Work instructions – Identify and copy all lines of the material where the string "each" is found.
----- Recorded information -----
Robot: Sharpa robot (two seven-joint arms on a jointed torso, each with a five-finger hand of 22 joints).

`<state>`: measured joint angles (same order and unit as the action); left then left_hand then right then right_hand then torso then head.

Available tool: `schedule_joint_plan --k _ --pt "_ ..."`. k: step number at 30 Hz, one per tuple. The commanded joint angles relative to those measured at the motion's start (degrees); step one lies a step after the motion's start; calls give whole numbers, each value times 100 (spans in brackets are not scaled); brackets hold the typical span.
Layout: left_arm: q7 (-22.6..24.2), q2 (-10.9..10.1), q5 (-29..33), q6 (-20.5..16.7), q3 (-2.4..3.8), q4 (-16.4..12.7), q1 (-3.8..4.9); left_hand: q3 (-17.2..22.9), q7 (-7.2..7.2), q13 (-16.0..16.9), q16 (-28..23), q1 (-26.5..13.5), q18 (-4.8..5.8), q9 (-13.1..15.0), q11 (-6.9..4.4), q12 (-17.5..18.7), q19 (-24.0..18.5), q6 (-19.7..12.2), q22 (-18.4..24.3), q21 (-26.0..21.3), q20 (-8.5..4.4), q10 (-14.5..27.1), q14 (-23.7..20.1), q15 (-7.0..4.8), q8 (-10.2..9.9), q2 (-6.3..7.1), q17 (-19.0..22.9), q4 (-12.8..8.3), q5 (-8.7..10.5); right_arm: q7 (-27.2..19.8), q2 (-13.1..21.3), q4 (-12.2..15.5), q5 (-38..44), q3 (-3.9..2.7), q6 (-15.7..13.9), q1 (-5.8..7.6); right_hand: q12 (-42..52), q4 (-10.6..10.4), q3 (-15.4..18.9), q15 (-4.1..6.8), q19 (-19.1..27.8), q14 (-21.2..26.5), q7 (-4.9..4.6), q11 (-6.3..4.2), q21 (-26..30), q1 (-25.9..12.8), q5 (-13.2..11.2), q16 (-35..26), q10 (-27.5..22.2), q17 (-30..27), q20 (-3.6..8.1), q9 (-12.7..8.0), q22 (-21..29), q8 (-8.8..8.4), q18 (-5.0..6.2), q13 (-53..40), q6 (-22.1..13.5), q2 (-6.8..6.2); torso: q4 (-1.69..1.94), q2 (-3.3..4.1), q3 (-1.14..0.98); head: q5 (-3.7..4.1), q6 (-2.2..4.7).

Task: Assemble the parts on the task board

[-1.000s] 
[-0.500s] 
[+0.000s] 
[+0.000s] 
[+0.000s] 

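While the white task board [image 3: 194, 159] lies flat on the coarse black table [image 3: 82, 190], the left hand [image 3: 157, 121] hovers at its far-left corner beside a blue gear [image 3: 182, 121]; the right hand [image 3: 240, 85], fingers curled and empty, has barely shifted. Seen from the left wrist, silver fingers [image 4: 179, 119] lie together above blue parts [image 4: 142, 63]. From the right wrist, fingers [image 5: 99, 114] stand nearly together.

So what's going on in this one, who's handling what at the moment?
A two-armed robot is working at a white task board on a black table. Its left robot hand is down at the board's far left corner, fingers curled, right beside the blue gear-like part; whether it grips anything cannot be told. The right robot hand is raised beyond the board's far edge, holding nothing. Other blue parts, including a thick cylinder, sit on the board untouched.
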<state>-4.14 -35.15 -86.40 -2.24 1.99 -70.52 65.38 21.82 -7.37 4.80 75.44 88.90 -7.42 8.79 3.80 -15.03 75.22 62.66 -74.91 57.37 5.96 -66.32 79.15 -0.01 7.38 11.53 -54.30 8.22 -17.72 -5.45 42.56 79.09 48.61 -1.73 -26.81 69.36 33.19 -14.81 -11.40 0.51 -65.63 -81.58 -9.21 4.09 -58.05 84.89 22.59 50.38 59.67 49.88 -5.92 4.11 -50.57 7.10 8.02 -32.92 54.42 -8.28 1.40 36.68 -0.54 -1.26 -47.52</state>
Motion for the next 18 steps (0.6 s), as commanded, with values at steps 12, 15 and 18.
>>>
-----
Response to the task –
Robot: Sharpa robot (two seven-joint arms on a jointed torso, each with a five-finger hand of 22 joints).
Available tool: `schedule_joint_plan --k _ --pt "_ ..."`. k: step number at 30 Hz, one per tuple. The commanded joint angles relative to those measured at the motion's start (degrees); step one lies a step after the motion's start; calls give whole numbers, each value times 100 (spans in brackets are not scaled); brackets hold the typical span.

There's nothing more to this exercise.